Le gouvernement Charest songe à dépenser un million de dollars par année en formation continue pour les employés de studios de jeux vidéo. Ce programme de formation, qui remplacerait le Campus Ubisoft, ne fait pas l'unanimité dans le milieu universitaire.

> Suivez Vincent Brousseau-Pouliot sur Twitter

L'Alliance numérique, une association regroupant 56 des 105 entreprises de jeux vidéo de la province, demande au gouvernement du Québec un budget annuel de 982 000$ afin de créer le Centre numérique de Montréal, un centre de formation continue qui remplacerait le Campus Ubisoft aboli en juin dernier. «On nous a proposé une formule assez novatrice et ce dossier nous tient à coeur car le jeu vidéo est un secteur créateur de richesse», dit le ministre québécois du Développement économique, Clément Gignac.

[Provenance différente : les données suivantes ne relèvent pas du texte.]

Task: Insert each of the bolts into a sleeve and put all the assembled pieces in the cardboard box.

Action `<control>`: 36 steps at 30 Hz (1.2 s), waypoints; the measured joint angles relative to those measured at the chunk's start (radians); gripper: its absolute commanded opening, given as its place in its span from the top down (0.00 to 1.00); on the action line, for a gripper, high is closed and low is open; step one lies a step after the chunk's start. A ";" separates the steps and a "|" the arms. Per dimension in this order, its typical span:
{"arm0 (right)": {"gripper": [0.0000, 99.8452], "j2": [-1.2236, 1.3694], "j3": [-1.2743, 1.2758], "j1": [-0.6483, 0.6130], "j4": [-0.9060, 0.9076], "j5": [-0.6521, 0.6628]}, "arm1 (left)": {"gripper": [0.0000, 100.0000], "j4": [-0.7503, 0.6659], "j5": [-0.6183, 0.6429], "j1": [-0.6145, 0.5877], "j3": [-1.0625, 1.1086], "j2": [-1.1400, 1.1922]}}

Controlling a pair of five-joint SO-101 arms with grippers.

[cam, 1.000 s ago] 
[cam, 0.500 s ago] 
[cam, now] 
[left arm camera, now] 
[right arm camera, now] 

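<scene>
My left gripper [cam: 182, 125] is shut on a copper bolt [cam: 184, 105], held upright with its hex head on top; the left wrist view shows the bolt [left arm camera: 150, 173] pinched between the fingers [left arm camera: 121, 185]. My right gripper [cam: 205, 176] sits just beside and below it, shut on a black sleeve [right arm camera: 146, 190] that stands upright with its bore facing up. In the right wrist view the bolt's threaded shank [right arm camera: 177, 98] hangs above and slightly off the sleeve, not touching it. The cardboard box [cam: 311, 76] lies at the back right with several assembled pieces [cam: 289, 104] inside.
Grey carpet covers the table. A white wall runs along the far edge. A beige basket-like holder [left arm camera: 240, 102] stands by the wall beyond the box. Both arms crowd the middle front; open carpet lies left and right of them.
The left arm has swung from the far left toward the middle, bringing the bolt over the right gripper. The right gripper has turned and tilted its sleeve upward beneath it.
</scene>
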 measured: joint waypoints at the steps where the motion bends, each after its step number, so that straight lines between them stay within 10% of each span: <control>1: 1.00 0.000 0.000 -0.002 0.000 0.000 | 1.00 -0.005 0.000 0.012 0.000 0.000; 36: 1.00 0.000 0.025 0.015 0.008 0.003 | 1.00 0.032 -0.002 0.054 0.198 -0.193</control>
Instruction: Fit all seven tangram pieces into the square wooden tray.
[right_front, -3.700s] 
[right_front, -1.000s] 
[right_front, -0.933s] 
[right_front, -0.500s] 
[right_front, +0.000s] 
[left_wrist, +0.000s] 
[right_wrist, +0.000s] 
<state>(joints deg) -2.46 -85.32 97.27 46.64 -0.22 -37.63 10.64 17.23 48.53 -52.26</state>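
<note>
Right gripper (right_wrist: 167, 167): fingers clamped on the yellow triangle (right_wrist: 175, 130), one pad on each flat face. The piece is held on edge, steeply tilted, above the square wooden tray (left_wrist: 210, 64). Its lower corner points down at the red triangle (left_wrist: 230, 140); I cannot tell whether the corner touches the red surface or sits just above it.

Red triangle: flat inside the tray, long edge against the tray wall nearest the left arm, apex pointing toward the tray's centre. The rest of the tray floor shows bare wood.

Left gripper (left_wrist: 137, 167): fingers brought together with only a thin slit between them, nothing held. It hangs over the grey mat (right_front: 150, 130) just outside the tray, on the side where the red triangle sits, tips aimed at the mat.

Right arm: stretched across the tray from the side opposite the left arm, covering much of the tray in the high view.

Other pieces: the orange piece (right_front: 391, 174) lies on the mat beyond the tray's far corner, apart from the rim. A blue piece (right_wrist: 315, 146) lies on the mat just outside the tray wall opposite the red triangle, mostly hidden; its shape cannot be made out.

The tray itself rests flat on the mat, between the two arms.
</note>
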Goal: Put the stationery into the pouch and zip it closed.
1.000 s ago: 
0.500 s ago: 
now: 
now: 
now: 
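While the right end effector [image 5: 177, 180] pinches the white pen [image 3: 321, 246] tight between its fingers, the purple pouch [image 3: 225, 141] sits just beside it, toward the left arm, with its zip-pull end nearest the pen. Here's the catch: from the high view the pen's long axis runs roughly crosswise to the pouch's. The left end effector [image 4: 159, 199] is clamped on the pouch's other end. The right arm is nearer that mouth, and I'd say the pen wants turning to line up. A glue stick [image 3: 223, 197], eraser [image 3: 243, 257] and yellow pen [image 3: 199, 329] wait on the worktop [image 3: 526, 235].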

Le projet d'Alliance numérique est décrié par le Centre national d'animation et de design (Centre NAD), l'une des principales institutions d'enseignement en jeu vidéo au Québec. «L'Alliance numérique a son rôle de sensibilisation à jouer auprès du gouvernement, mais ce n'est pas son rôle de développer et d'offrir des contenus de formation. Si l'objectif est de positionner l'Alliance numérique comme intermédiaire pour la formation continue, je n'approuve pas ce projet-là», dit Suzanne Guèvremont, directrice générale du Centre NAD, qui a envoyé une lettre de protestation en ce sens au gouvernement.

Éric Paquette, professeur en infographie à l'École de technologie supérieure (ETS) de l'UQAM, est partagé sur la pertinence de créer le Centre numérique de Montréal. «C'est important que quelqu'un prenne le leadership afin d'encadrer l'offre et la demande de formations, mais il ne faudrait pas court-circuiter ce qui se fait déjà dans les institutions d'enseignement si on veut que le gouvernement fournisse de l'argent», dit-il.

Le plus important studio de jeux vidéo au Québec, Ubisoft, ne s'est pas prononcé spécifiquement sur la création du Centre numérique de Montréal. «Nous nous impliquons dans le comité (de l'Alliance numérique) au même titre que les autres entreprises et supportons le rapport (remis au gouvernement) dans son ensemble», a indiqué Cédric Orvoine, porte-parole d'Ubisoft, par courriel.

D'autres studios, comme Eidos, appuient le projet. «Il faut voir l'Alliance numérique comme porte-parole pour les studios à Montréal», dit Stéphane D'Astous, directeur du studio d'Eidos à Montréal.

Le projet d'Alliance numérique a été élaboré pendant des mois en collaboration avec les principaux studios de jeux vidéo de la province. «Les industriels disent que c'est notre rôle (de coordonner la formation continue), dit Pierre Proulx, directeur général d'Alliance numérique. Je peux comprendre les préoccupations des maisons d'enseignement, mais il faut quelqu'un pour concilier les besoins des entreprises. Celles-ci veulent la meilleure formation disponible et la possibilité de magasiner leurs formations.»

Parmi le budget total de 982 000$ par année demandé par l'Alliance numérique au nom de ses membres, une somme de 300 000$ sera consacrée à la formation continue de type «master class», 72 000$ à des missions de recrutement des PME, et 295 000$ à l'embauche de trois employés à temps plein et à une hausse de salaire et des responsabilités du président d'Alliance numérique.

Au contraire du Campus Ubisoft qui offrait une formation collégiale à temps plein menant à l'obtention d'un diplôme, le Centre numérique de Montréal offrirait des courtes séances de formation de niveau beaucoup plus avancé.

Le gouvernement du Québec paie déjà une partie des coûts de formation continue des employés de studios de jeu vidéo. Selon l'Alliance numérique, Emploi-Québec rembourse environ 50% de la facture par l'entremise de ses programmes réguliers. Si le Centre numérique de Montréal voit le jour, la part du gouvernement sera toujours de 50%. Les entreprises paieront l'autre moitié des coûts de formation.

Le gouvernement Charest étudie la proposition d'Alliance numérique depuis plusieurs semaines. «Nous devons repenser le rôle de l'État dans la création de la richesse. Le capital humain devient une denrée plus rare que le capital financier. Comme gouvernement, nous ne pouvons pas nous comporter de la même façon qu'il y a 10 ou 20 ans», dit le ministre Clément Gignac.

L'Alliance numérique espère une décision du gouvernement du Québec d'ici Noël.